Çok teşekkür ederim bu fırsatı verdiğiniz için. Son cümle olarak bu seçimlerin öneminden bir kez daha bahsetmek isterim. Bu seçimler bütün seçimlerin anası gibi adeta. Çünkü 4 yıl boyunca seçim olmayacak ve Türkiye’nin kaderini belirleyecek olan iktidar iş başına gelecek. Avrupa’da seçimlerin uzun boylu önemi olmuyor. Amerika’da önemi olmuyor. Amerika’da ikili bir yapı var. Cumhuriyetçilerle demokratlar çekişiyor. Avrupa’da Sosyal Demokratlar ile Hıristiyan Demokratların çekişmesi var. Arada İşçi Partisi de devreye giriyor; ama genel temayül ikisi arasında. İki partinin de iş başına gelmesi o ülkeler için uzun boylu bir şey değiştirmiyor. Çünkü sistem kurumsallaşmış, yapı oturmuş. Hangi parti gelirse gelsin ufak tefek nüanslarla işi götürüyor. Ama bizim için asla böyle olmuyor. Hala kişilere bağlı, hala kişilerin omuzlarında gidiyor. Belediyelerde de öyle. Bir kişi iş başına geliyor, belediyeyi mahvediyor ve perişan ederek gidiyor. Bir başka kişi geliyor o mahvolmuş belediyeyi alarak ayağa kaldırıyor.

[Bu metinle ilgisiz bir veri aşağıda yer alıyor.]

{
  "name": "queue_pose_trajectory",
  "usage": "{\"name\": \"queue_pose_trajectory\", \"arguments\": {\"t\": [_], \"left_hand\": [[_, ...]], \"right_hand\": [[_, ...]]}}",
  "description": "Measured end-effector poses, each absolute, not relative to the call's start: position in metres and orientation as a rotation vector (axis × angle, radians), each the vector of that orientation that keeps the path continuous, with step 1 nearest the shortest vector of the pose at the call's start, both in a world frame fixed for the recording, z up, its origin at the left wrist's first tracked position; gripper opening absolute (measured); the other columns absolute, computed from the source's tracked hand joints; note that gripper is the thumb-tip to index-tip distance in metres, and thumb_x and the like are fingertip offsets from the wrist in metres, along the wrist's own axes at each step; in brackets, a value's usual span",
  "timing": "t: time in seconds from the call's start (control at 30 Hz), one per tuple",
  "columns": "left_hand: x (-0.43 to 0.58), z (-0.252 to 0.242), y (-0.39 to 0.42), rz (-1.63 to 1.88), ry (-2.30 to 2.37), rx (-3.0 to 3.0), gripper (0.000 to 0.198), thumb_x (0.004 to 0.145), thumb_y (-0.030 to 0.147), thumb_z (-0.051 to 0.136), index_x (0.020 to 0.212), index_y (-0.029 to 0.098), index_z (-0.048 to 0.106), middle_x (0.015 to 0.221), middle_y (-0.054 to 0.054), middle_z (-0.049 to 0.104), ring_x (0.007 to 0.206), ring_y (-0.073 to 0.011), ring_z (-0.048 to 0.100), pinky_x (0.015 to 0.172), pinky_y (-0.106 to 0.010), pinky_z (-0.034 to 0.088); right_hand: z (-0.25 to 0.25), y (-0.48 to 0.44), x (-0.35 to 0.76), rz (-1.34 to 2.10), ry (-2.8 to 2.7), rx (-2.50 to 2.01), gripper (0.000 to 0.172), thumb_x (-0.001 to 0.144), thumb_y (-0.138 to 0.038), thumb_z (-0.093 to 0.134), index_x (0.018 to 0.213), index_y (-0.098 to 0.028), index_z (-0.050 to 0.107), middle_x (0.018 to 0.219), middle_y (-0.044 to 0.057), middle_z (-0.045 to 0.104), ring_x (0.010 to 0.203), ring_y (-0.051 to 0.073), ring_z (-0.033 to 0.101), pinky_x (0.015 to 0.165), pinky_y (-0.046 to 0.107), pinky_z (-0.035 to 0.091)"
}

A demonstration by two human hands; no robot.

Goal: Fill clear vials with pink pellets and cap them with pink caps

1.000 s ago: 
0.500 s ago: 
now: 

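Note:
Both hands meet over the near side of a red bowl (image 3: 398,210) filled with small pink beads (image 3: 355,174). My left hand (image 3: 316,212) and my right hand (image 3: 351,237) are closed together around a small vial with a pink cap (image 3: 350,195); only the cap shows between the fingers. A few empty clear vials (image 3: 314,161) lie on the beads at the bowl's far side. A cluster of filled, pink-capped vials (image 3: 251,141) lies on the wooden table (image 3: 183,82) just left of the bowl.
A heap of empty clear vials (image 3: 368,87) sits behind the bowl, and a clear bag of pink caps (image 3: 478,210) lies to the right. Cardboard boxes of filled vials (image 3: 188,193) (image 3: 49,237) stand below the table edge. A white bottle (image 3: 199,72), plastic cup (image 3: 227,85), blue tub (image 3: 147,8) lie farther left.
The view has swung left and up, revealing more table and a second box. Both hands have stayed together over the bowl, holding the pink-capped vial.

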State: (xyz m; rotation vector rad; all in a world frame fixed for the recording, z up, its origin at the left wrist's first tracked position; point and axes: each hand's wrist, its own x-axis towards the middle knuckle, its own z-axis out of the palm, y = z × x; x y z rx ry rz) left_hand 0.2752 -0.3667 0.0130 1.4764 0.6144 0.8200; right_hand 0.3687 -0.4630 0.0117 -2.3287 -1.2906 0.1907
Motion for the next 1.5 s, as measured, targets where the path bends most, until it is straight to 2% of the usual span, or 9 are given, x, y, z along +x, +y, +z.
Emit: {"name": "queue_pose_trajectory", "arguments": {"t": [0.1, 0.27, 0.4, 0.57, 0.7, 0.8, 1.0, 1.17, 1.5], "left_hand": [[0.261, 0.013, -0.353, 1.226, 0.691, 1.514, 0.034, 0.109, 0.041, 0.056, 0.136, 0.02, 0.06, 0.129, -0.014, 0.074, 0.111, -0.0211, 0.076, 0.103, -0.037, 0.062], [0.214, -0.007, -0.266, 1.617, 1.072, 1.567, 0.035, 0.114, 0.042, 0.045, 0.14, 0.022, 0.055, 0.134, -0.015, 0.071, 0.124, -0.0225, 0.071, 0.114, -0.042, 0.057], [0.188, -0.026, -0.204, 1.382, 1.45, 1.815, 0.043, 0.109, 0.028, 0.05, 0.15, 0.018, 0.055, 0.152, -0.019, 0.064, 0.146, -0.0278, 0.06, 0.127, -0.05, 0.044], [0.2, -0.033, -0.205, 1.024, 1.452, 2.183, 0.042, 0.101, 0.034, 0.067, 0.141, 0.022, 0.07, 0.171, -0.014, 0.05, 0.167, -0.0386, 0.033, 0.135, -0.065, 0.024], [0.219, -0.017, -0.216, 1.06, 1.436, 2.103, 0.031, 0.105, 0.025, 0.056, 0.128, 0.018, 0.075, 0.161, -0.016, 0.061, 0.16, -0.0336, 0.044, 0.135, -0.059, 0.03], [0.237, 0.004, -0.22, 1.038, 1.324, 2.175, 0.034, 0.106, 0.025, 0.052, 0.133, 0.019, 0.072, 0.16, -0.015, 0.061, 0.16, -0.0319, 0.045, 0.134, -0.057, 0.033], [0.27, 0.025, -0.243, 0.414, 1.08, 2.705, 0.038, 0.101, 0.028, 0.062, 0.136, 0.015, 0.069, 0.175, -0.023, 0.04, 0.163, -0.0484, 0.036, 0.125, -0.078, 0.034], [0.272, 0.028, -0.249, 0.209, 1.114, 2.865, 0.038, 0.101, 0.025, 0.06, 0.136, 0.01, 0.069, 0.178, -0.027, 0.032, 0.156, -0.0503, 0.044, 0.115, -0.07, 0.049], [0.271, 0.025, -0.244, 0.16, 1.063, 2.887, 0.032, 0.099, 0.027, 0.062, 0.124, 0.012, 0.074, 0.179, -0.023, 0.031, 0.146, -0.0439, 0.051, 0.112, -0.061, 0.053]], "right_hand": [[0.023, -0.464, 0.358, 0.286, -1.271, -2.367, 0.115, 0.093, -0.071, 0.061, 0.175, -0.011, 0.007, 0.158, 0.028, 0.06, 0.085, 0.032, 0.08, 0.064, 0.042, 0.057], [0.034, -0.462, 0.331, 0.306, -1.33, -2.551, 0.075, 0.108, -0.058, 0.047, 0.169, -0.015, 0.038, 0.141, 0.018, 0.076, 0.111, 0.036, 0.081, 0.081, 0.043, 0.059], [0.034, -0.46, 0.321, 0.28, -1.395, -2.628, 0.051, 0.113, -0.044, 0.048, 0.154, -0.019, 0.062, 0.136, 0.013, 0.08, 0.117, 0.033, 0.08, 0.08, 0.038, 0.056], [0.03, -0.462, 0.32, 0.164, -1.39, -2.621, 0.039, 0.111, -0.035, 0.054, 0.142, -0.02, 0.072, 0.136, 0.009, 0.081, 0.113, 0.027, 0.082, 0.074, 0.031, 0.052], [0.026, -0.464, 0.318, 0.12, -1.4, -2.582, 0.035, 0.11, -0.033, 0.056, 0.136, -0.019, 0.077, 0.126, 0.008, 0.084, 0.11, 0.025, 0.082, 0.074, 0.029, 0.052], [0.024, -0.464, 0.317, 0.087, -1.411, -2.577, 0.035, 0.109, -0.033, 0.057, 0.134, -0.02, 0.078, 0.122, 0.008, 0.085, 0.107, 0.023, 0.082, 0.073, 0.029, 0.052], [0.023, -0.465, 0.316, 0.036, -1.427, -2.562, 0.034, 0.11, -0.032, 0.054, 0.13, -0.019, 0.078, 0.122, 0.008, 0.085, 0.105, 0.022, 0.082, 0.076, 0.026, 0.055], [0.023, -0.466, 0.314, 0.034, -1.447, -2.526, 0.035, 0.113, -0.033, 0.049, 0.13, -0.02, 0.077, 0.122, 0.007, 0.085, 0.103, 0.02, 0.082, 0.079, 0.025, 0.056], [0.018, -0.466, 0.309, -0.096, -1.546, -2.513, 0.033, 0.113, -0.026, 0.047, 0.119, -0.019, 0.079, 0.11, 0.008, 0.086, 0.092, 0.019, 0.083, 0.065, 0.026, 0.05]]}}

Veya bir iktidar iş başına geliyor Türkiye’yi mahvediyor, perişan ediyor ve işi beceremeyip kendiliğinden kaçıyor. Bunu 2002 yılı öncesinde yaşadık. Şimdi mangalda kül bırakmayanlar o gün iktidarda idi. O kadar kötü yönettiler ki, bırakıp kendiliklerinden kaçtılar. O günleri herkes hatırlıyor. Sonra, başında Recep Tayyip Erdoğan gibi yiğit bir adam bulunan yeni kurulmuş bir parti geliyor. O çökmüş, perişan olmuş her şeyi ile mahvolmuş ülkeyi alıyor ve ayağa kaldırıyor. Demek ki seçimlerde iş başına gelen insanlar çok önemli. İnşallah Kayserili hemşerilerimiz yıllardır yaptığımız hizmetleri biliyorlar. Yine itimat ederler ve güçlü bir şekilde desteklerlerse bizde gider onları en iyi şekilde temsil ederiz. Bu ülkenin geleceği için, istikrarı için, huzuru için, yarın bir gün eski Türkiye’ye dönmemek için güçlü şekilde hemşerilerimizden destek bekliyoruz.

Bu gün çok özel bir konuk ağırladık sohbet çok keyifli ve güzeldi farklı bir konu ve konukla yeniden birlikte olmak dileği ile hoş çakalın.